Is there an exponential family such that its natural parameter mapping is non-invertible or has non-convex range?

Question

On the Wikipedia article for exponential families the density of a distribution on a measure space $(X, \xi)$ from an exponential family is written as $$f_{\theta} \colon X \to \mathbb{R}_{\ge 0}, \qquad x \mapsto h(x) g(\theta) \exp\left( \eta(\theta) \cdot T(x) \right)$$ for $\theta \in \Theta$. On two occasions the Wikipedia articles mentions that "even if $\eta$ is not one-to-one, then ...". In the table of exponential families however, every natural parameter mapping $\eta$ is one-to-one (i.e. bijective onto its image) such that the inverse parameter mapping $\eta^{-1}$ can be written down.

Question 1. Is there an exponential family with non-injective parameter mapping?

Furthermore, it seems that for every exponential family in the above mentioned table, $\eta(\Theta)$ is convex. The aforementioned Wikipedia article states that the natural parameter space is always convex.

Question 2. Does this mean that $\eta(\Theta)$ is always convex? If not, is there an exponential family such that $\eta(\Theta)$ is non-convex?

Answer 1

Not a complete answer, but primarily a response to

Question 1. Is there an exponential family with non-injective parameter mapping?

The short answer is: yes, there is. It's called the curved exponential family. Now the longer answer.

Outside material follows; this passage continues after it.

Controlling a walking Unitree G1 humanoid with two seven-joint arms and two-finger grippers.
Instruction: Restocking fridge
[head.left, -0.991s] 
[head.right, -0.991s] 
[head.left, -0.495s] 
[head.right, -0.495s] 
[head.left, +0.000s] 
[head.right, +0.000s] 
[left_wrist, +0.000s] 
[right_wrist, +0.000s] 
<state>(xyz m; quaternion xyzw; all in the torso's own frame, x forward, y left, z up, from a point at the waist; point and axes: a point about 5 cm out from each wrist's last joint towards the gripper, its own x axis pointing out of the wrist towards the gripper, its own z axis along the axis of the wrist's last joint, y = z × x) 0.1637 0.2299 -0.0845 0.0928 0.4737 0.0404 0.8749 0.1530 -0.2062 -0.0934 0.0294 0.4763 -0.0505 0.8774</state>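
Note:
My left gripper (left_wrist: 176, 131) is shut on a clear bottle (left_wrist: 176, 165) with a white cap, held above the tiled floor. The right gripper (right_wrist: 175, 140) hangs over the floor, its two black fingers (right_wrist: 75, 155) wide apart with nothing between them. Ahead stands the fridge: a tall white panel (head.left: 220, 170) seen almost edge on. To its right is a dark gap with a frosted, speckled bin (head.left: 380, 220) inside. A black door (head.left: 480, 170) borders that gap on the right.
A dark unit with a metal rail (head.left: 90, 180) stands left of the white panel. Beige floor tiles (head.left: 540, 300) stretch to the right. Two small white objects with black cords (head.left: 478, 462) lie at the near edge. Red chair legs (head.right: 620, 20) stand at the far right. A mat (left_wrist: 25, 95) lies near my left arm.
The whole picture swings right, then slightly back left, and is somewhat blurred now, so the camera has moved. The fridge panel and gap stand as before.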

Let $\mathcal{P} = \{P_\eta:\eta \in \Xi\}$ be a full rank $s$-parameter exponential family with complete sufficient statistic $T$ and consider a sub-model $\mathcal{P}_0$, parametrized by $\theta\in\Theta$, with $\tilde{\eta}(\theta)$ the value of the canonical parameter associated with $\theta$. Thus

$$\mathcal{P}_0 = \{P_{\tilde\eta(\theta)}:\theta\in\Theta\}.$$

Often $\tilde\eta(\theta)$ is a one-to-one mapping from $\Theta$ to $\Xi$ and in such a case, $\mathcal{P} = \mathcal{P}_0$. Curved exponential families may arise when $\mathcal{P}_0$ is a proper subset of $\mathcal{P}$, generally with $\Theta\subseteq\mathbb{R}^r$ and $r<s$. Here are two possibilities:

(a) Points $\eta$ in the range of $\tilde{\eta}$, $\tilde{\eta}(\Omega) = \{\tilde\eta(\theta) : \theta \in\Theta\}$, satisfy a nontrivial linear constraint. In this case, $\mathcal{P}_0$ will be a $q$-parameter exponential family for some $q < s$. The statistic $T$ will still be sufficient, but will not be minimal sufficient.

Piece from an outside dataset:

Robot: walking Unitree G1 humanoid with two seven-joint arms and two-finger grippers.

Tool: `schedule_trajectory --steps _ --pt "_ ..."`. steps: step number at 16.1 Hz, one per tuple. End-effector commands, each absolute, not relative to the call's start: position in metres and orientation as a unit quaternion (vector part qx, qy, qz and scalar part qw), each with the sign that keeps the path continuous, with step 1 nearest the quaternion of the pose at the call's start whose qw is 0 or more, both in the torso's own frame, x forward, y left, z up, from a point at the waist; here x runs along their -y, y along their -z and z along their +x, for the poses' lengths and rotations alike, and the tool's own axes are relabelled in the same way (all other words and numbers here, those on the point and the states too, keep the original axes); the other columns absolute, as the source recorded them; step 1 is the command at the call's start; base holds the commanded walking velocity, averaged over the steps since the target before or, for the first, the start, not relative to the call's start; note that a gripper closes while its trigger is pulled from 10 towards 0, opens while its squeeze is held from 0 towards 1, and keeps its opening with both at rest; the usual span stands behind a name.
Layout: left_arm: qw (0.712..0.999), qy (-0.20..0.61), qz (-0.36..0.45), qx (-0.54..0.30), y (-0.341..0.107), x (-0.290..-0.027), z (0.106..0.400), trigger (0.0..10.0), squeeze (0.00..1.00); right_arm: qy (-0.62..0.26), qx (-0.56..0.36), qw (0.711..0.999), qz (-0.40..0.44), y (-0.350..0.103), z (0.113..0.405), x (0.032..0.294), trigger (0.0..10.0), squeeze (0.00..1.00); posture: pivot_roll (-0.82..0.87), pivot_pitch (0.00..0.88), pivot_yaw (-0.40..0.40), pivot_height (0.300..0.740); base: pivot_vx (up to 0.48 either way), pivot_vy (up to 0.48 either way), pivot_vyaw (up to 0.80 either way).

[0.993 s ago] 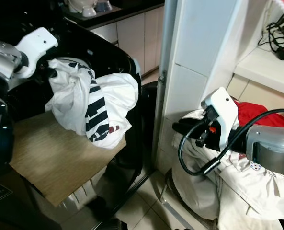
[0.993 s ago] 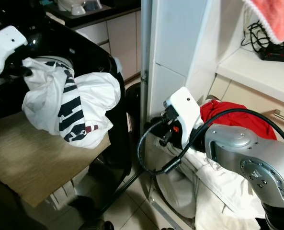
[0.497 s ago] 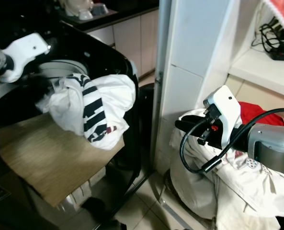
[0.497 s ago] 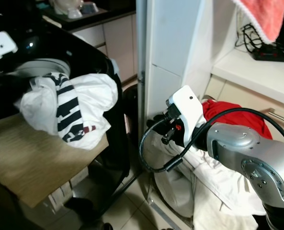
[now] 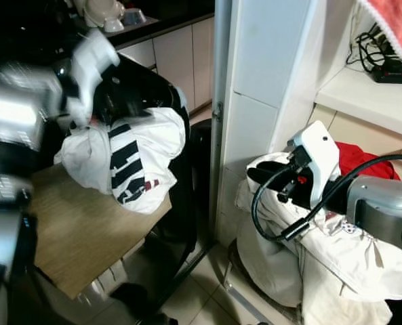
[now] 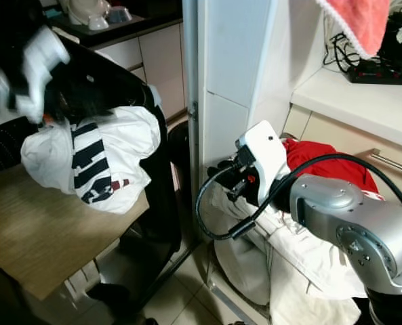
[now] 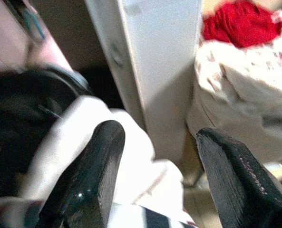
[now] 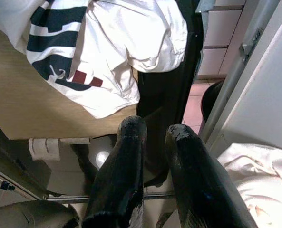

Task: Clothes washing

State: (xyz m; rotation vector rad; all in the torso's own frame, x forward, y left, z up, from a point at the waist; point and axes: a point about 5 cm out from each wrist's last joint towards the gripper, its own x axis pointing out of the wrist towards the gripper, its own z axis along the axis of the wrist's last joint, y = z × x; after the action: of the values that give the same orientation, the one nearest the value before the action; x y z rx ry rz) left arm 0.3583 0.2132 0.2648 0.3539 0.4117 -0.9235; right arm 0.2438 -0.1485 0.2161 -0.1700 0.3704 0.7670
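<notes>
wooden worktop [image 5: 78, 230] carries a striped white shirt [image 5: 129, 159] draped off the black washer's rim [image 5: 177, 101]. left end effector [image 7: 155, 156] hovers above, spread wide and empty; right end effector [image 8: 152, 142] is nearly closed, empty. unsupported, the shirt may slide floorward.

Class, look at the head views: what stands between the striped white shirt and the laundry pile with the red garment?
In both eye views, a white tiled pillar with a grey metal strip separates the striped shirt from the laundry pile.

The dark print on the white shirt [image 8: 98, 52] cannot be read.
</notes>
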Motion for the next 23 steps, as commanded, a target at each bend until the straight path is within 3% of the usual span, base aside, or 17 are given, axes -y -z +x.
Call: schedule_trajectory --steps 1,4,5,6,11,15,16,23 --pt "0.862 0.432 0.184 -0.191 -0.27 -0.212 0.355 10.0 1.0 -0.366 -0.17 0.911 -0.083 -0.219 0.244 0.149 10.0 0.0 -0.07 0.0 0.071 0.74 0.0 0.0 0.0" --pt "0.87 0.38 0.233 -0.212 -0.261 -0.22 0.354 10.0 0.96 -0.369 -0.173 0.909 -0.082 -0.219 0.243 0.149 10.0 0.0 -0.07 0.0 0.067 0.74 0.0 0.0 0.0" --pt "0.879 0.347 0.248 -0.212 -0.259 -0.224 0.355 10.0 0.05 -0.37 -0.174 0.909 -0.084 -0.219 0.243 0.149 10.0 0.0 -0.07 0.0 0.067 0.74 0.0 0.0 0.0" --pt "0.886 0.315 0.261 -0.217 -0.258 -0.229 0.356 10.0 0.0 -0.372 -0.175 0.908 -0.083 -0.218 0.243 0.149 10.0 0.0 -0.07 0.0 0.067 0.74 0.0 0.0 0.0" --pt "0.9 0.184 0.304 -0.253 -0.247 -0.256 0.36 10.0 0.0 -0.373 -0.176 0.907 -0.084 -0.218 0.244 0.148 10.0 0.0 -0.07 0.0 0.066 0.74 0.0 0.0 0.0" --pt "0.901 0.138 0.318 -0.26 -0.244 -0.268 0.363 10.0 0.0 -0.377 -0.178 0.905 -0.082 -0.219 0.243 0.148 10.0 0.0 -0.07 0.0 0.065 0.74 0.0 0.0 0.0" --pt "0.903 0.139 0.311 -0.261 -0.242 -0.267 0.363 0.0 0.0 -0.38 -0.178 0.904 -0.082 -0.219 0.243 0.148 10.0 0.0 -0.07 0.0 0.064 0.74 0.0 0.0 0.0" --pt "0.914 0.146 0.273 -0.261 -0.232 -0.265 0.366 0.0 0.0 -0.388 -0.178 0.9 -0.085 -0.22 0.242 0.148 10.0 0.0 -0.07 0.0 0.063 0.74 0.0 0.0 0.0"
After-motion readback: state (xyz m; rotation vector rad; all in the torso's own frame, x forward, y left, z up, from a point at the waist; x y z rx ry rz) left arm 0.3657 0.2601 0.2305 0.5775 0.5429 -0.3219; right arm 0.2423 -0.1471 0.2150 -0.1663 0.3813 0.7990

(b) The points $\eta$ in $\tilde{\eta}(\Omega)$ do not satisfy a linear constraint. In this case, $\mathcal{P}_0$ is called a curved exponential family. Here $T$ will be minimally sufficient, but may not be complete.

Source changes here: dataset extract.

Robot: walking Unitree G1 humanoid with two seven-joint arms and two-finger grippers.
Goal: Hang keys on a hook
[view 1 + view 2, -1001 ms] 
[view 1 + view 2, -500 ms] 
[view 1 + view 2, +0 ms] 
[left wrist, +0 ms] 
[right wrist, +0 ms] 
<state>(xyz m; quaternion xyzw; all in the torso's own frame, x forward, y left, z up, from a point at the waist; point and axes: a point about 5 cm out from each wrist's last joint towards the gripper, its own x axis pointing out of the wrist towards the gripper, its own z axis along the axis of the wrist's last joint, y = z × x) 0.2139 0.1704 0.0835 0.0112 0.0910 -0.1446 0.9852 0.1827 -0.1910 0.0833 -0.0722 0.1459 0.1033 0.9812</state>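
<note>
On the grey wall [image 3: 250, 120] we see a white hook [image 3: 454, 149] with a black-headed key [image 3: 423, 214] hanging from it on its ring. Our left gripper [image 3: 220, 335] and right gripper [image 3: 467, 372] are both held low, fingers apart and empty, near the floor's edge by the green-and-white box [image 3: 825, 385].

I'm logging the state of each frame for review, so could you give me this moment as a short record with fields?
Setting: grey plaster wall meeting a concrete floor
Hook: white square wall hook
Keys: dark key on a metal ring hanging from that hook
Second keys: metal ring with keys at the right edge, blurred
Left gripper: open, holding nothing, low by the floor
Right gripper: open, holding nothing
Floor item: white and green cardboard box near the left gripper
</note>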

A famous example of curved exponential family is $N(\theta,\theta^2)$, $\theta\in\mathbb{R}\setminus\{0\}$. In this case, $$\tilde{\eta}(\theta) = \left(\frac{1}{\theta},-\frac{1}{2\theta^2}\right).$$

The range space $\tilde\eta(\Theta)$ is a parabola (with one point removed). Points in this range space do not satisfy a linear constraint, so in this case, we have a curved exponential family and $T$ is minimal sufficient.